11.7. Scaling with 4:3 aspect correction
Back in the day, the Amiga PAR was often stretched or shrunk slightly to fill a 4:3 DAR screen.
I find that setting the scaling method to “automatic scaling” and the aspect ratio correction to “automatic” (or the aspect ratio of your monitor) usually does a decent job of producing a 4:3 aspect. You can quickly apply this combination by loading the “D3D autoscale” preset.
Again, you may need to adjust the scaling or positioning manually for some games. Don’t forget to save any manual settings as a custom preset!
11.8. Filter options
At the very top-left of the filter tab is a dropdown with a number of filter options.
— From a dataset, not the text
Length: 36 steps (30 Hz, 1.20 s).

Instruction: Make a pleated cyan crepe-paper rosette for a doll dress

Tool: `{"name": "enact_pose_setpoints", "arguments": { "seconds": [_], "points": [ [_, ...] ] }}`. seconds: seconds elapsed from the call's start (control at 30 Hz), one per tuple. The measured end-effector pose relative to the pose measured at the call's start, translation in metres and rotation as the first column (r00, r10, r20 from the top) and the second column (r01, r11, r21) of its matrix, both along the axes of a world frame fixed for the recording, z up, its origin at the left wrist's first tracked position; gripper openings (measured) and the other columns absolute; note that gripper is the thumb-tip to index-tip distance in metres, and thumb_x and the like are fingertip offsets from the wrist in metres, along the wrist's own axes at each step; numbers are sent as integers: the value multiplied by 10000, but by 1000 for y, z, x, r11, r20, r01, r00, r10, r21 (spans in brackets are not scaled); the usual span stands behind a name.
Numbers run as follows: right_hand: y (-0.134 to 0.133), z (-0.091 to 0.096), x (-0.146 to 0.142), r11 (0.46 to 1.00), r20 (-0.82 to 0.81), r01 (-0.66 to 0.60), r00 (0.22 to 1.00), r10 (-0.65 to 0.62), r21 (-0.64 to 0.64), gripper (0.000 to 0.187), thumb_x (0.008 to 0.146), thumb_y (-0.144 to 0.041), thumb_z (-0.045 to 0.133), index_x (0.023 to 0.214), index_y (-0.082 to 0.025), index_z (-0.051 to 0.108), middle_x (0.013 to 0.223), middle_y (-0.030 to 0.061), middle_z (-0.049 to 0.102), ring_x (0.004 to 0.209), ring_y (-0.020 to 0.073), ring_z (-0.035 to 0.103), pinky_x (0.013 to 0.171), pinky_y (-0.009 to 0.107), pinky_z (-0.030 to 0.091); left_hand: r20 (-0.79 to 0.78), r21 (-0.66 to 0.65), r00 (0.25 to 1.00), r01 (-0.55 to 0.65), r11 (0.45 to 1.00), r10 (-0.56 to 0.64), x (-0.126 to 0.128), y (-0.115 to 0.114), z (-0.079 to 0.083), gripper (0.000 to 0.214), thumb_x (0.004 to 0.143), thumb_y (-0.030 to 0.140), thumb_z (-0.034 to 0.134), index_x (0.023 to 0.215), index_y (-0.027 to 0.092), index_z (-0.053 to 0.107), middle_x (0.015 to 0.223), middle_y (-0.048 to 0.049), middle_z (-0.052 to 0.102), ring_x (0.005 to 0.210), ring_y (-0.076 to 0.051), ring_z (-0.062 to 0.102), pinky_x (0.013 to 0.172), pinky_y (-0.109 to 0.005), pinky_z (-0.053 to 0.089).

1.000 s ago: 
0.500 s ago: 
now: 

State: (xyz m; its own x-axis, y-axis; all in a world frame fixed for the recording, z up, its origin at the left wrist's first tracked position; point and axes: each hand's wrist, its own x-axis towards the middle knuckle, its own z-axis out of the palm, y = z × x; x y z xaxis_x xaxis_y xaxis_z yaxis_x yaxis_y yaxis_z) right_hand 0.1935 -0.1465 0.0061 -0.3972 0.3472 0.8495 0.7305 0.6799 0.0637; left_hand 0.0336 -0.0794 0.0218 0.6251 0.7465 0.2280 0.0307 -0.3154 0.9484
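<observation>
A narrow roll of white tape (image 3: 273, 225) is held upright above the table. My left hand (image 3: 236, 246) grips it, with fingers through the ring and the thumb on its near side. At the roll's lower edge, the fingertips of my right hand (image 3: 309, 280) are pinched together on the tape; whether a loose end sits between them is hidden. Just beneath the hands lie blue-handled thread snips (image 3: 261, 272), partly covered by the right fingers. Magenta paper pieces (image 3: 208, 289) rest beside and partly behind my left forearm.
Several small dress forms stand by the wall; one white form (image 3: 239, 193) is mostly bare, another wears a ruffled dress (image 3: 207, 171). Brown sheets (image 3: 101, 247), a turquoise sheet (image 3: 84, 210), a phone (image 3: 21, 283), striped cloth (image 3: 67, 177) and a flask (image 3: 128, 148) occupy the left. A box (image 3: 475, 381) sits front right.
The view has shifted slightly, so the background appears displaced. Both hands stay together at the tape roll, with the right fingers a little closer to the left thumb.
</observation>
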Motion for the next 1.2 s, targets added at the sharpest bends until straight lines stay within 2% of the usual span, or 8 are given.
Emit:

Most of these apply a blurring effect while also scaling the image by a preset integer (e.g. x2, x3, x4).
Personally, I don’t find these very useful and I think the blurring looks horrible but your mileage may vary.
Those who want to better simulate the look of a CRT display may find the PAL filter helpful. If you choose the PAL filter, you can additionally tweak brightness, contrast, saturation, gamma, blurriness, and noise by using the dropdown and slider in the “extra settings” box.
The extra settings box also allows you to apply and adjust other post-processing effects such as scanlines and bilinear filtering. Setting “scanline opacity” to something between 15 and 100 can produce a nice CRT scanlines effect.
11.9. My own scaling settings
When playing classic Amiga games, I usually set WinUAE to automatic scaling and disable the filter and aspect ratio correction options. This will normally fill my entire screen (without any black bars) and will be correctly centered.
The aspect ratio police will no doubt take umbrage with my heathen ways but as I’ve touched on above, choosing the “correct” aspect ratio for an emulated Amiga display is not actually that straightforward! In fact, games coded in 320×200 have an 8:5 aspect, which upscales without stretching to fit a modern 16:10 display, such as 1920×1200.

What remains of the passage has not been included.